» WORK INSTRUCTION:
Word for word, repeat the data that follows. Do not include the pictures.

· · · · ·

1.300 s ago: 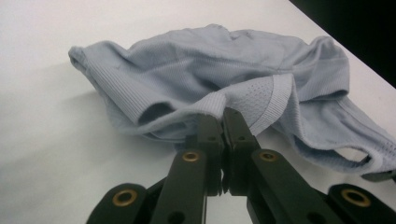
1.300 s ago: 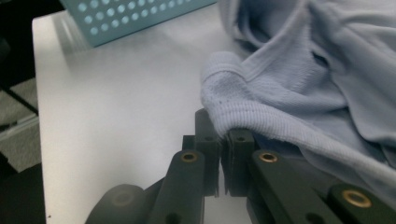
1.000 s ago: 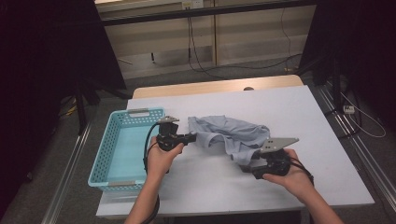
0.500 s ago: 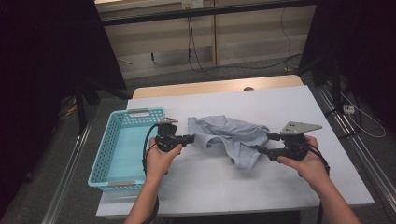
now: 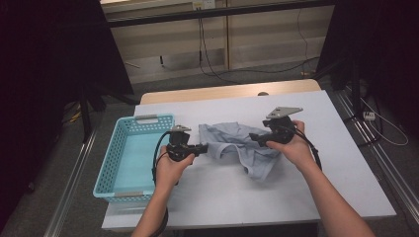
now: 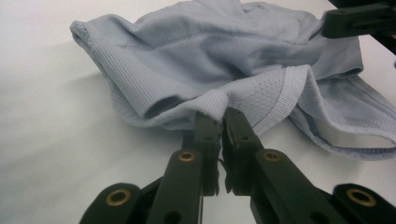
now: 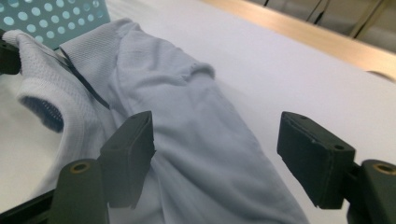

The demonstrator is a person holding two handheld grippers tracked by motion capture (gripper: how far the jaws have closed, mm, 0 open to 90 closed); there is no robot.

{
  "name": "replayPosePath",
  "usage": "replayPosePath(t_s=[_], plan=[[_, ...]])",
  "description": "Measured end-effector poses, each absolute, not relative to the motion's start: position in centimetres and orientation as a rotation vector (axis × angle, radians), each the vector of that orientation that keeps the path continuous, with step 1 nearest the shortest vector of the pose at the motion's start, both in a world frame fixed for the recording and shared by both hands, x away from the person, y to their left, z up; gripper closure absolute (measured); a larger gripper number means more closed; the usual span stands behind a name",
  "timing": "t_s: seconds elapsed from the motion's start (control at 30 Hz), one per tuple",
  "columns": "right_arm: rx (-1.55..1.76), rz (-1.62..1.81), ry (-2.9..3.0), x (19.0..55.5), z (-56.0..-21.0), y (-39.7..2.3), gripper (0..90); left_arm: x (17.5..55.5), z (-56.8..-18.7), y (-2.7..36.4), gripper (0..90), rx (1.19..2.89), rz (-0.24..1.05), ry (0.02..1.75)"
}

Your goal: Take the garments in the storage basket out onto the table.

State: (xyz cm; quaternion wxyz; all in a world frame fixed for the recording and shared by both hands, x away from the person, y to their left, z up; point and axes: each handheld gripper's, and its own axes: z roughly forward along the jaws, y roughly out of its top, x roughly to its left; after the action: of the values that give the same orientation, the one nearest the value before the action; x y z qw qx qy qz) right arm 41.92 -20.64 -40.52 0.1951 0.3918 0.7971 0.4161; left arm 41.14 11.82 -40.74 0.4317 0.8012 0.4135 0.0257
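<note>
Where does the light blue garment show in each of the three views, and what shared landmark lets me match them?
High view: the light blue garment lies crumpled mid-table, between the two grippers.
Left gripper view: it spans the upper picture, its ribbed hem pinched in the shut jaws.
Right gripper view: it runs from upper left to bottom centre, between the open jaws.
Shared landmark: the left gripper clamping the hem, at the left edge of the right gripper view.

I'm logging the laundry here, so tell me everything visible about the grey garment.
The grey garment is a pale blue-grey knit with ribbed hems and a mesh panel, crumpled on the white table beside the basket. The left gripper pinches its ribbed edge; the right gripper stands open over a fold.
</note>
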Motion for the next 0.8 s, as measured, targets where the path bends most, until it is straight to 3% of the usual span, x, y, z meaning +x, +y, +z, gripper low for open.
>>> replayPosePath(t_s=[0.1, 0.17, 0.23, 0.27, 0.4, 0.47, 0.6, 0.8], plan=[[1.117, 1.132, 2.315, 43.3, -41.3, -19.5, 30.8, 41.1, -40.7, 11.8, 84.4, 1.999, 0.064, 1.029], [1.121, 1.064, 2.351, 43.9, -42.0, -19.1, 39.8, 41.1, -40.7, 11.8, 83.0, 1.996, 0.064, 1.026], [1.162, 1.056, 2.377, 44.3, -42.5, -19.2, 69.5, 41.1, -40.7, 11.8, 79.9, 1.994, 0.068, 1.021], [1.178, 1.072, 2.371, 44.4, -42.6, -19.6, 78.9, 41.1, -40.7, 11.9, 78.2, 1.998, 0.073, 1.017], [1.287, 1.107, 2.277, 43.9, -42.5, -21.1, 81.9, 41.1, -40.8, 11.8, 60.5, 2.004, 0.091, 1.018], [1.342, 1.117, 2.227, 43.4, -42.4, -22.3, 82.0, 41.1, -40.7, 11.8, 46.2, 2.004, 0.125, 1.019], [1.421, 1.135, 2.114, 42.0, -42.1, -24.9, 82.1, 41.0, -40.5, 11.6, 30.0, 2.0, 0.146, 1.012], [1.508, 1.109, 1.991, 39.4, -42.2, -28.9, 82.1, 40.6, -40.8, 10.5, 24.7, 2.018, 0.132, 0.97]])
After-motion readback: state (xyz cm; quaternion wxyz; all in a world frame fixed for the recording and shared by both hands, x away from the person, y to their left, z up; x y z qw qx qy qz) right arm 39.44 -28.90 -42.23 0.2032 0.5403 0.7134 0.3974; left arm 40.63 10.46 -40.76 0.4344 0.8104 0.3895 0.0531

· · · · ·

» WRITTEN REPLY:
1.300 s ago: 
1.300 s ago: 
1.000 s ago: 
0.500 s ago: 
now: 
now: 
now: 

The demonstrator is a person holding two handheld grippers tracked by motion capture (gripper: how far the jaws have closed, mm, 0 open to 90 closed); there is no robot.

{
  "name": "replayPosePath",
  "usage": "replayPosePath(t_s=[_], plan=[[_, ...]])",
  "description": "Measured end-effector poses, each absolute, not relative to the motion's start: position in centimetres and orientation as a rotation vector (axis × angle, radians), each the vector of that orientation that keeps the path continuous, with step 1 nearest the shortest vector of the pose at the motion's start, both in a world frame fixed for the recording and shared by both hands, x away from the person, y to their left, z up; gripper closure absolute (measured); a larger gripper number means more closed; the usual span stands behind a name",
  "timing": "t_s: seconds elapsed from the motion's start (control at 30 Hz), one per tuple",
  "columns": "right_arm: rx (-1.55..1.76), rz (-1.62..1.81), ry (-2.9..3.0), x (19.0..55.5), z (-56.0..-21.0), y (-39.7..2.3), gripper (0..90); left_arm: x (17.5..55.5), z (-56.8..-18.7), y (-2.7..36.4), gripper (0..90), rx (1.19..2.89), rz (-0.24..1.05), ry (0.02..1.75)"
}

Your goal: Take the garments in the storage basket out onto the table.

State: (xyz cm; quaternion wxyz; all in a world frame fixed for the recording and shared by both hands, x away from the person, y to their left, z up; point and axes: each handheld gripper's, and its own axes: z roughly forward along the jaws, y roughly out of its top, x roughly to its left; after the action: of the values that give the same orientation, the one nearest the value before the action; x y z qw qx qy qz) right arm 41.92 -20.64 -40.52 0.1951 0.3918 0.7971 0.4161; left arm 41.14 11.82 -40.74 0.4317 0.8012 0.4135 0.0257
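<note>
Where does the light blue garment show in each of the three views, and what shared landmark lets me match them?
High view: the light blue garment lies crumpled mid-table, between the two grippers.
Left gripper view: it spans the upper picture, its ribbed hem pinched in the shut jaws.
Right gripper view: it runs from upper left to bottom centre, between the open jaws.
Shared landmark: the left gripper clamping the hem, at the left edge of the right gripper view.

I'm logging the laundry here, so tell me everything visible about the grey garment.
The grey garment is a pale blue-grey knit with ribbed hems and a mesh panel, crumpled on the white table beside the basket. The left gripper pinches its ribbed edge; the right gripper stands open over a fold.
</note>
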Motion for the next 0.8 s, as measured, targets where the path bends most, until it is straight to 3% of the usual span, x, y, z meaning +x, +y, +z, gripper low for open.
>>> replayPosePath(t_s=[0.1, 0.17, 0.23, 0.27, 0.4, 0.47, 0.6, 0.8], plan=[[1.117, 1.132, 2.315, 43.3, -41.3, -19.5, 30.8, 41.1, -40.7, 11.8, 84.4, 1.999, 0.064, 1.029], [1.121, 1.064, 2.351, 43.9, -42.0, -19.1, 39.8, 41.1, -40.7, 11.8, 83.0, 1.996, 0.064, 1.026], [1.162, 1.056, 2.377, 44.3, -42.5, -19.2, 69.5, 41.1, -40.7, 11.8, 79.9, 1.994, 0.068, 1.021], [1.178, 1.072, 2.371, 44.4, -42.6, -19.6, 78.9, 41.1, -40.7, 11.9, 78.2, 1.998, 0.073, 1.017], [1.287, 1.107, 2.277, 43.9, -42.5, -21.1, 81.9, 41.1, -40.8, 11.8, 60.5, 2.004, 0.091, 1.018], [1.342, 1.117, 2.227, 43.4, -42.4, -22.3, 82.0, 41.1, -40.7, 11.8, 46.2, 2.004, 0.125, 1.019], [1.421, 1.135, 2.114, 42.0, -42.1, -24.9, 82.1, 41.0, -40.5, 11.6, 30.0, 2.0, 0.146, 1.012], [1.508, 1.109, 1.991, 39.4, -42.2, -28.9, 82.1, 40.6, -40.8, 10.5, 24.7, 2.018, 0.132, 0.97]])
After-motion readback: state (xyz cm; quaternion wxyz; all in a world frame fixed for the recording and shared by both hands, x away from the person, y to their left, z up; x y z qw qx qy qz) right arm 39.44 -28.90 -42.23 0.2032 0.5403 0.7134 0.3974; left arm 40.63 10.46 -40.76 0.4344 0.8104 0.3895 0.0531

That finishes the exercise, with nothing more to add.